Problem statement »
Copy every line from the data below in which the string "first" can be found.

Saved data entries »
※

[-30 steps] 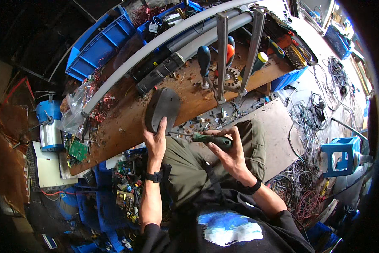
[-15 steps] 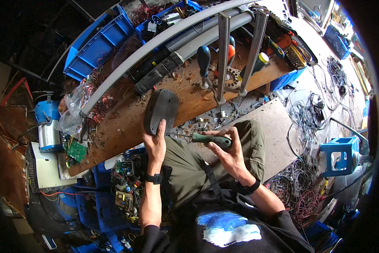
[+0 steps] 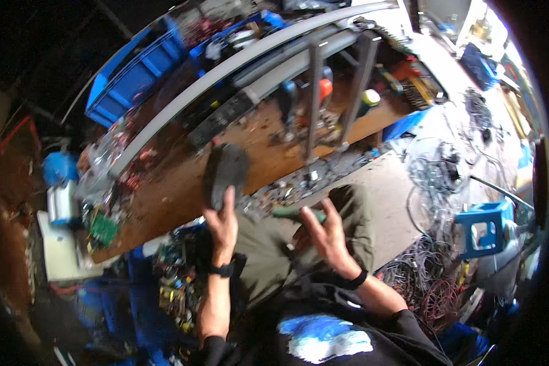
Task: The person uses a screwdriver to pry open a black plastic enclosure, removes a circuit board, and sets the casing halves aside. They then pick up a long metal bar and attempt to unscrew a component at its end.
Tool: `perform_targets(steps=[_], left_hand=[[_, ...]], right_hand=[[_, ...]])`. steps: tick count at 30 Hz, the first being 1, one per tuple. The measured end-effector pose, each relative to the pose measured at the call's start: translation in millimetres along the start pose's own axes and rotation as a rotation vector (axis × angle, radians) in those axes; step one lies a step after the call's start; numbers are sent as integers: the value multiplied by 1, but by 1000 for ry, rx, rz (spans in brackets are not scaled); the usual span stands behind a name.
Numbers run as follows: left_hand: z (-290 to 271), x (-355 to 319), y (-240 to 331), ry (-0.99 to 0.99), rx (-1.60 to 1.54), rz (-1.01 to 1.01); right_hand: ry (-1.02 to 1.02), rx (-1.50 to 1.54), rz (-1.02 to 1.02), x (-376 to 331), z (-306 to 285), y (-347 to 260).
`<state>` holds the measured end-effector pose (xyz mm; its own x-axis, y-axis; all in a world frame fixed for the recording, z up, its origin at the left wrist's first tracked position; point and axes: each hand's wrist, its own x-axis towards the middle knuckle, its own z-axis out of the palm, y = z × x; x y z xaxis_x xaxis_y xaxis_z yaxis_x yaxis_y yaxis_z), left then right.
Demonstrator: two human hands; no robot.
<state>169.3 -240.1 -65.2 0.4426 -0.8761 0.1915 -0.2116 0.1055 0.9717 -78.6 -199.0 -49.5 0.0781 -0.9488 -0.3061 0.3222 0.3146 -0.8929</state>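
My left hand [image 3: 222, 227] grips the lower end of a dark, rounded oblong casing [image 3: 227, 174], its index finger lying along the casing's near side. The casing is held up over the bench's front edge and is smeared by motion. In my right hand [image 3: 328, 236] is a screwdriver [image 3: 288, 213] with a green handle, pinched between thumb and fingers above my lap. Its tip end points left toward the casing; the shaft is too blurred to tell whether it touches.
A wooden bench [image 3: 164, 207] strewn with scraps lies ahead, with upright metal bars [image 3: 314, 100] and handled tools on it. Blue crates [image 3: 134, 79] stand behind. Tangled cables [image 3: 436, 268] and a blue stool [image 3: 485, 226] are at right; circuit boards [image 3: 173, 268] lie at lower left.
The whole view has shifted and blurred. My right hand's fingers have changed position around the screwdriver handle, covering more of its end. The left hand still holds the casing, slightly lower in view.
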Motion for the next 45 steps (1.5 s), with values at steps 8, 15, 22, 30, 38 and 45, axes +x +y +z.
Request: perform_targets(steps=[8,15,22,30,38,45], left_hand=[[23,-5,-14,96,81,-14],[16,-2,-36,119,159,48],[23,2,-28,146,171,136],[20,-2,-25,119,229,89],[24,-11,-8,42,99,62],[27,-8,7,70,88,79]], right_hand=[[-81,-219,210,4,-22,-24],[-274,-156,11,10,-27,-18],[-258,-342,-287,15,-30,-11],[-321,-385,-580,24,-34,-7],[-113,-133,-101,21,-29,-6],[-67,-25,-104,13,-13,-8]])
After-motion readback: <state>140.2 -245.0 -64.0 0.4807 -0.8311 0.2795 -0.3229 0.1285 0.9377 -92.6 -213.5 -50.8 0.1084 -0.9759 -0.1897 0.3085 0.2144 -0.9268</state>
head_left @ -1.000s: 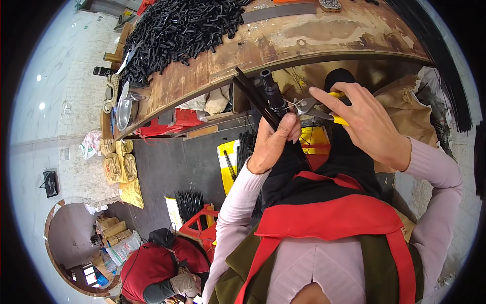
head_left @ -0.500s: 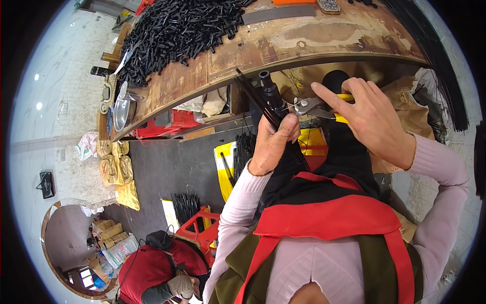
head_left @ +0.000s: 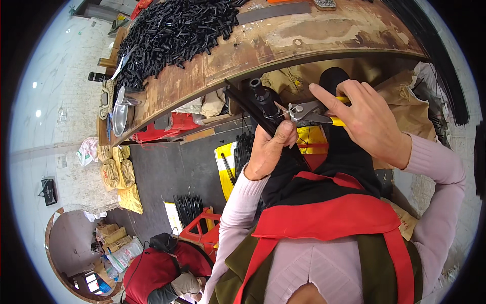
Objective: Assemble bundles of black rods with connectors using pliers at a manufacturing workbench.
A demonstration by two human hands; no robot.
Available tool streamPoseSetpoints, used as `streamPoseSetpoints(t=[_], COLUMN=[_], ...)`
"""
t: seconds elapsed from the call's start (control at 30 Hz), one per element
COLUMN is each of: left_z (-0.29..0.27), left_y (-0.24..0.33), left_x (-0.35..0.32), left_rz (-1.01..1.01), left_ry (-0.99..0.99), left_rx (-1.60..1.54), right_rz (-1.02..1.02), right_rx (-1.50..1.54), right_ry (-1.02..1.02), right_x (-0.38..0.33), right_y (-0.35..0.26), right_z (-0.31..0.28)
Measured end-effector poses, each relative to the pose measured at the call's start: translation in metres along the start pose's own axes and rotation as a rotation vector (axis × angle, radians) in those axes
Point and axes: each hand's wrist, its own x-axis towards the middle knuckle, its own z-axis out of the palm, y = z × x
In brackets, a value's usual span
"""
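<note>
My left hand [head_left: 272, 144] is wrapped round several thin black rods [head_left: 248, 107] and a stepped black cylindrical fitting [head_left: 262, 96], which stick up past its thumb. In my right hand [head_left: 367, 114] is a pair of pliers with yellow handles [head_left: 308, 110], its metal jaws pointing left towards my left thumb. The index finger of that hand is stretched out above the handles. A thin pale wire [head_left: 284, 112] shows between the jaws and the fitting. The lower ends of the rods run down over my black trousers.
A worn wooden bench [head_left: 273, 45] crosses ahead, with a heap of short black tubes [head_left: 177, 35] on its left part. Bundled black rods [head_left: 190, 207] stand by a red plastic crate [head_left: 207, 228]. A co-worker in red [head_left: 162, 273] bends at lower left.
My left hand and the fitting have shifted slightly left and the fitting leans a little more. The pliers have moved slightly left and down with my right hand.
</note>
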Motion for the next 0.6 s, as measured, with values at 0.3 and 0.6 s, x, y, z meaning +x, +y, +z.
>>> streamPoseSetpoints(t=[0.3, 0.6], left_z=[0.0, 0.002], left_y=[0.0, 0.001], left_x=[0.0, -0.002], left_rz=[0.012, -0.02], left_ry=[-0.066, -0.065], left_rx=[-0.003, 0.021], right_rz=[-0.177, 0.091], right_rx=[0.401, 0.846], right_ry=[-0.32, -0.436], right_x=[0.018, 0.006], right_y=[0.021, 0.013], right_z=[-0.049, -0.024])
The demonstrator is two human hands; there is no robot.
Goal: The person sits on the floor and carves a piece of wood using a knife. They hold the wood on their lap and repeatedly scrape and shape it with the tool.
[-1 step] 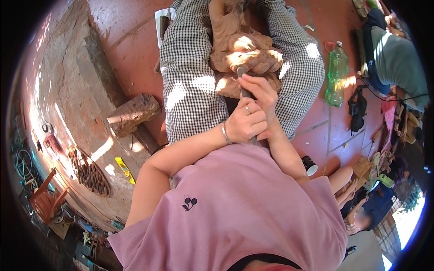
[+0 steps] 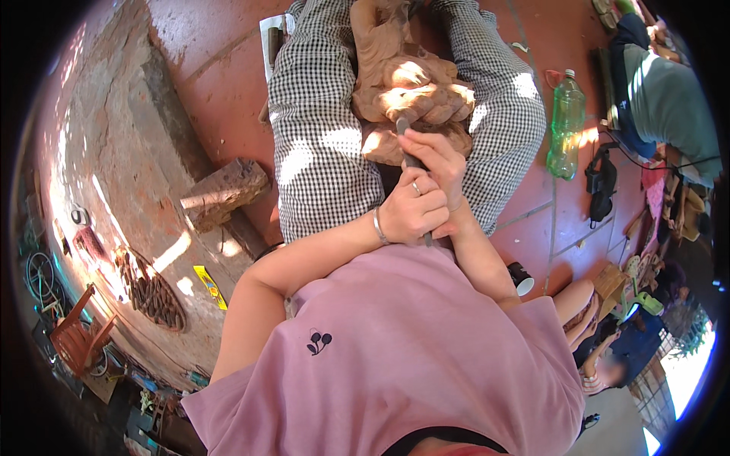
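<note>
A brown carved wooden figure (image 2: 411,95) with rounded, folded shapes stands between my legs, sunlit in patches. Both my hands are closed round a slim dark carving chisel (image 2: 411,159), whose tip meets the carving's lower front. My left hand (image 2: 414,207), with a ring and a bracelet, wraps the handle nearer my body. Farther up the shaft, my right hand (image 2: 439,163) grips with its fingers near the wood. The chisel's butt end shows just below my left hand, in front of my shirt; the middle of the handle is hidden by my fingers.
Left of my leg lies a rough wooden mallet (image 2: 226,191) beside a stone slab (image 2: 114,152). Several chisels (image 2: 152,292) are bundled on that slab, near a yellow packet (image 2: 210,286). To the right stand a green bottle (image 2: 566,125) and a cup (image 2: 520,279). Other people sit at right.
The chisel's tip has shifted very slightly left and toward me on the carving. Both hands keep their grip; all else looks the same.
</note>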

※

Answer to this exercise »
Tool: `perform_targets(steps=[_], left_hand=[[_, ...]], right_hand=[[_, ...]])`. steps: tick count at 30 Hz, the first being 1, one per tuple. The measured end-effector pose, each relative to the pose measured at the call's start: translation in millimetres along the start pose's own axes and rotation as a rotation vector (axis × angle, radians) in those axes; step one lies a step after the call's start; numbers are sent as integers: the value multiplied by 1, but by 1000 for ry, rx, rz (spans in brackets are not scaled); the usual span stands behind a name.
`<state>` holds the measured end-effector pose (xyz mm; its own x-axis, y-axis; all in a world frame fixed for the recording, z up, its origin at the left wrist's first tracked position; point and axes: each hand's wrist, its own x-axis towards the middle knuckle, its own z-axis out of the palm, y = z × x; x y z xaxis_x xaxis_y xaxis_z yaxis_x yaxis_y yaxis_z), left then right.

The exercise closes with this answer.